Short and sweet: the Protestant Crusade is excellent background reading. Really gives a feel for what was happening in the antebellum 19th century in America.
This extremely well sourced and detailed book was on the list as general background. I know so very little American history in general and Catholicism in America in particular that this seemed a good place to start. As has been the case repeatedly, books I’ve read for general background tend to have quite a bit to say about schooling. The Protestant Crusade contains a few choice tidbits about the part schools played in the conflict between the established Protestant Americans and Catholic immigrants in the 19th century.

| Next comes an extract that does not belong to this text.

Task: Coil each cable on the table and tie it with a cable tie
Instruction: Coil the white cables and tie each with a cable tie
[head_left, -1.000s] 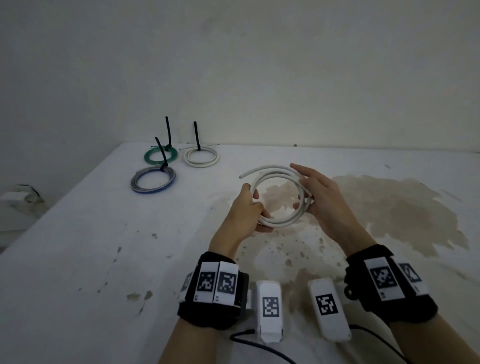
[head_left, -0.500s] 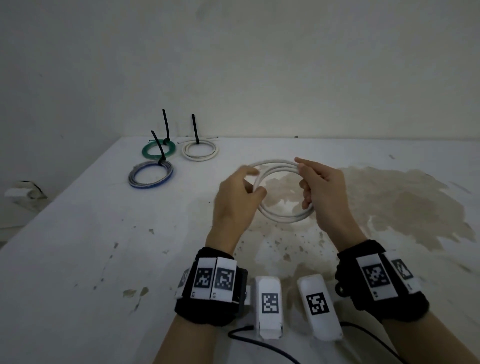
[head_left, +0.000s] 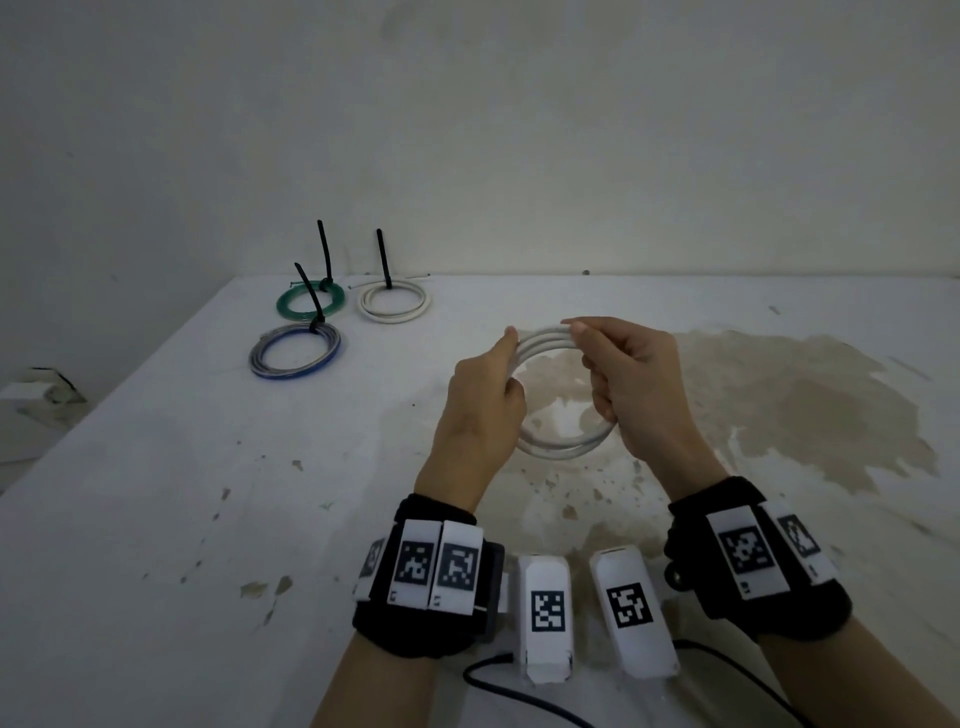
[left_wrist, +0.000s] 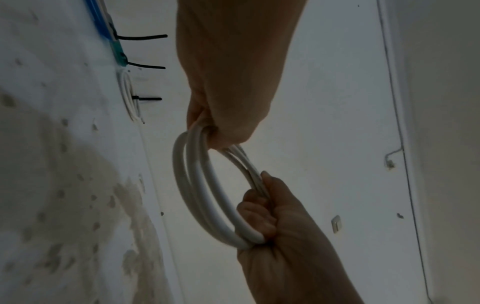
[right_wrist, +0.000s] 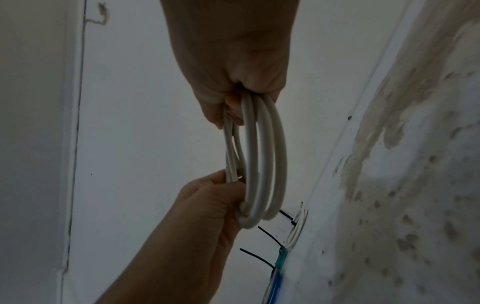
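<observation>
A white cable (head_left: 563, 448) wound into a coil of about three loops hangs above the middle of the table (head_left: 156, 519). My left hand (head_left: 498, 374) grips the coil's left side, thumb up along the top arc. On the coil's right side my right hand (head_left: 597, 364) has its fingers curled round the loops. The left wrist view shows the left hand (left_wrist: 228, 131) closed on the coil (left_wrist: 197, 185) and the right hand (left_wrist: 270, 226) opposite. In the right wrist view the loops (right_wrist: 265, 154) run from the right hand (right_wrist: 241, 90) to the left hand (right_wrist: 207, 205).
Three tied coils lie at the back left: green (head_left: 310, 302), white (head_left: 395, 305) and grey-blue (head_left: 296, 352), each with a black cable tie standing up. Two white tagged blocks (head_left: 545, 613) and a black cord (head_left: 498, 686) sit near the front edge. A brown stain (head_left: 779, 405) covers the right.
My left hand has slid from the coil's lower left up to its top left. The loose end that stuck out at the upper left now lies in with the loops.
</observation>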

For example: had not run across the Dudleian Lectures before. As the Oracle Wikipedia explains:
The Dudleian lectures are a series of prestigious lectures on religion at Harvard University, where they are the oldest endowed lectureship. They have been given every year from 1755 to the present. The lectures were endowed by Paul Dudley in 1750 with a sum of £133 6s 8d. Dudley specified that the topic of the lectures should rotate among four themes, so that students would hear each one before graduation:
1. The principles of natural religion.
2. The truths of scriptural revelation.
3. “The detecting and convicting and exposing the idolatry of the Romish church, their tyranny, usurpations, damnable heresies, fatal errors, abominable superstitions, and other crying wickedness in their high places”.
4. “The validity of the presbyterial ordination of ministers” (specifically, in the form practiced at the time in Scotland and Geneva, and among Englishmen who opposed the episcopal ordination of the Church of England).
Harvard: from its roots a bastion of civility and open-mindedness. These lectures were going strong at the beginning of the 19th century, and, according to Billington, they were widely published.
Another: the Ursuline sisters had a convent near Boston in the 1830s, to which wealthy non-Catholics sent their daughters for schooling. From Harvard’s own website, we read about how, around the turn of the century, the hellfire-style Calvinist Puritanism of Harvard’s founders had given way to Unitarian Universalism among the Brahmins. While this may seem like a huge swing, it actually makes sense: if people are saved through no merit of their own but solely through the unmerited will of God, why not everybody? It’s almost a quibble, theologically, over what the exact number of saved people is. And while the superficial change might seem striking – for a Unitarian, there’s no point in dressing like Solomon Kane or being all dour or even reading the Bible (you’re saved regardless of any of that) – in reality, the truly fundamental beliefs, those that really distinguished the Pilgrims from all other peoples, remained unchanged: that they’re the smart, righteous ones who by rights are and ought to be in charge.
But the unenlightened peons outside Harvard didn’t get with the program instantly. The poor Brahmins were faced with schools for their daughters that were still run along traditional Puritan lines. Better to send them to be schooled by Catholic sisters (!) than by people who would treat them all like little Hester Prynnes.
The commoners got even, I guess, by burning the convent to the ground in 1835, based partly on the usual accusations against the sisters – that the convent was a whore house for priests, that women were kept there against their wills, that the resulting illegitimate children were murdered and buried on the grounds. When inspection showed none of this to be true, it didn’t matter – those tricksy nuns obviously hid things really, really well. Billington suggests simple class resentments played some part.
One more, related accusation: the No Popery crowd also pointed out that Catholic schools like the Ursuline convent school were suspiciously available for well-off Protestants when they weren’t for poor Catholics, which proved that the Church was more interested in brainwashing Protestant kids than in educating their own. Hmmm.
Billington was not apparently Catholic, but seemed sympathetic to the plight of the millions of Catholic immigrants and their ongoing persecution by ‘nativists.’ I need to put together a timeline, with Brownson and Hecker, Mann and Bernard, Seton and Drexel mapped out against Archbishop Hughes, anti-Catholic publications, the Know-Nothings and the various riots and church burnings, etc. Also, really, really need to look at a few contemporary textbooks (Billington names a bunch, bless him!).
I wish he’d covered the next 50 years as well. What I’d like to see are books with this level of detail through Al Smith’s loss on up to the election of JFK.
I’ll write more on this soon. Still have a bit to go to finish it.